▶ _What to do_: Reproduce the listing below as it stands. Leave out each image.

________

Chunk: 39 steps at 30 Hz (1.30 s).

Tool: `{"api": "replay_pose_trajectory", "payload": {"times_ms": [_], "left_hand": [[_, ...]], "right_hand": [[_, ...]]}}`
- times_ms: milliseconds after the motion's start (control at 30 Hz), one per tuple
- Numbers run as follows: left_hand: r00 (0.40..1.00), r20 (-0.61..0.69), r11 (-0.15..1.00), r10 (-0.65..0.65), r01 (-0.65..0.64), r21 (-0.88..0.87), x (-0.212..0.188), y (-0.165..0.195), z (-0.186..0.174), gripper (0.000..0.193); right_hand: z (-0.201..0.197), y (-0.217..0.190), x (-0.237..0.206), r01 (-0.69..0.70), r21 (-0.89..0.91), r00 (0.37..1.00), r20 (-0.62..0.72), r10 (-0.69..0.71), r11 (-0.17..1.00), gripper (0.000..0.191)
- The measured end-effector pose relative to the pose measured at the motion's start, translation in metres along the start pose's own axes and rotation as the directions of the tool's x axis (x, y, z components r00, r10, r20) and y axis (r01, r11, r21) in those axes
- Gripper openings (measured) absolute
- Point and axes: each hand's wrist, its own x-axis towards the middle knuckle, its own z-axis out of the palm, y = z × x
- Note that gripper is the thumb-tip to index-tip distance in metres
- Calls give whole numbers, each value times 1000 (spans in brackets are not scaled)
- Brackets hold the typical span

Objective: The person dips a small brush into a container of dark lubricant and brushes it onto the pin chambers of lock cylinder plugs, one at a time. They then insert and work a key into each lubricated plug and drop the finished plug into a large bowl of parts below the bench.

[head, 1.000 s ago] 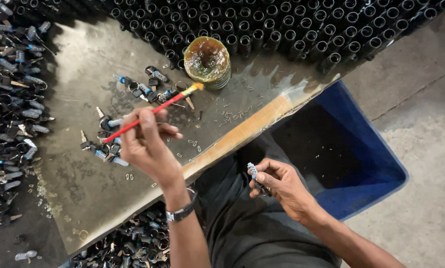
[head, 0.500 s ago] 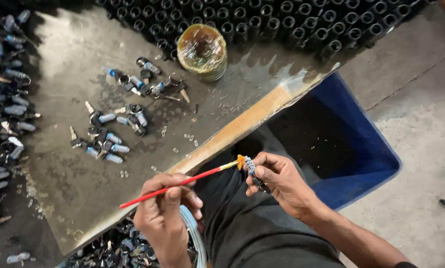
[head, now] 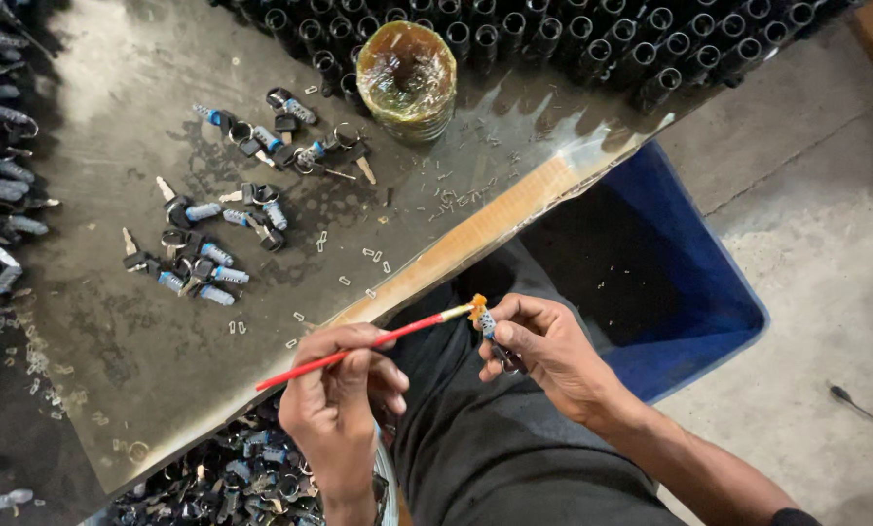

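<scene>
Our left hand (head: 337, 390) grips a red brush (head: 358, 348), its orange tip touching a small lock cylinder (head: 489, 326) pinched in our right hand (head: 543, 356) above our lap. We judge light dabs at the end best. The dark worktop (head: 115, 321) holds keyed cylinders (head: 203, 258), a paste tub (head: 407, 70), perhaps grease; concrete floor (head: 806, 214), blue bin (head: 670, 292).

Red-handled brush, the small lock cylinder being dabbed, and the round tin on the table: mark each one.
red-handled brush (head: 358, 352): head view, middle of the red handle, held in the left hand (head: 344, 404).
small lock cylinder (head: 487, 323): head view, its light end at the bristles, pinched in the right hand (head: 543, 351).
round tin (head: 407, 68): head view, its film-covered top.
</scene>
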Motion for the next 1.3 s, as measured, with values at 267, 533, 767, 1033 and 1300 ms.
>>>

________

▶ _Task answer_:
Chunk: 39 steps at 30 Hz (1.30 s).

Tool: `{"api": "replay_pose_trajectory", "payload": {"times_ms": [_], "left_hand": [[_, ...]], "right_hand": [[_, ...]]}}`
- times_ms: milliseconds after the motion's start (control at 30 Hz), one per tuple
- Numbers run as follows: left_hand: r00 (0.40..1.00), r20 (-0.61..0.69), r11 (-0.15..1.00), r10 (-0.65..0.65), r01 (-0.65..0.64), r21 (-0.88..0.87), x (-0.212..0.188), y (-0.165..0.195), z (-0.186..0.174), gripper (0.000..0.193); right_hand: z (-0.201..0.197), y (-0.217..0.190), x (-0.237..0.206), r01 (-0.69..0.70), r21 (-0.89..0.91), r00 (0.37..1.00), r20 (-0.62..0.72), r10 (-0.69..0.71), r11 (-0.17..1.00), gripper (0.000..0.191)
- The measured end-effector pose relative to the pose measured at the motion's start, translation in metres along the start pose's own axes and rotation as the directions of the tool's x axis (x, y, z components r00, r10, r20) and y axis (r01, r11, r21) in those axes
- Gripper openings (measured) absolute
- Point and axes: each hand's wrist, its own x-axis towards the middle knuckle, its own z-axis out of the palm, y = z × x
- Note that gripper is the thumb-tip to index-tip distance in metres
- Calls give whole numbers, each value times 1000 (spans in brackets are not scaled)
- Brackets hold the typical span

Objective: The person dips a small brush into a container of dark lubricant and brushes it onto the pin chambers of lock cylinder plugs, one at a time. They then insert and work a key into each lubricated plug and drop the finished plug into a large bowl of parts below the bench.

[head, 1.000 s ago] 
[head, 0.500 s ago] 
[head, now] 

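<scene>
Our left hand (head: 337, 390) grips a red brush (head: 358, 348), its orange tip touching a small lock cylinder (head: 489, 326) pinched in our right hand (head: 543, 356) above our lap. We judge light dabs at the end best. The dark worktop (head: 115, 321) holds keyed cylinders (head: 203, 258), a paste tub (head: 407, 70), perhaps grease; concrete floor (head: 806, 214), blue bin (head: 670, 292).

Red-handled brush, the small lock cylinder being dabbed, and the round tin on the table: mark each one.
red-handled brush (head: 358, 352): head view, middle of the red handle, held in the left hand (head: 344, 404).
small lock cylinder (head: 487, 323): head view, its light end at the bristles, pinched in the right hand (head: 543, 351).
round tin (head: 407, 68): head view, its film-covered top.
</scene>
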Motion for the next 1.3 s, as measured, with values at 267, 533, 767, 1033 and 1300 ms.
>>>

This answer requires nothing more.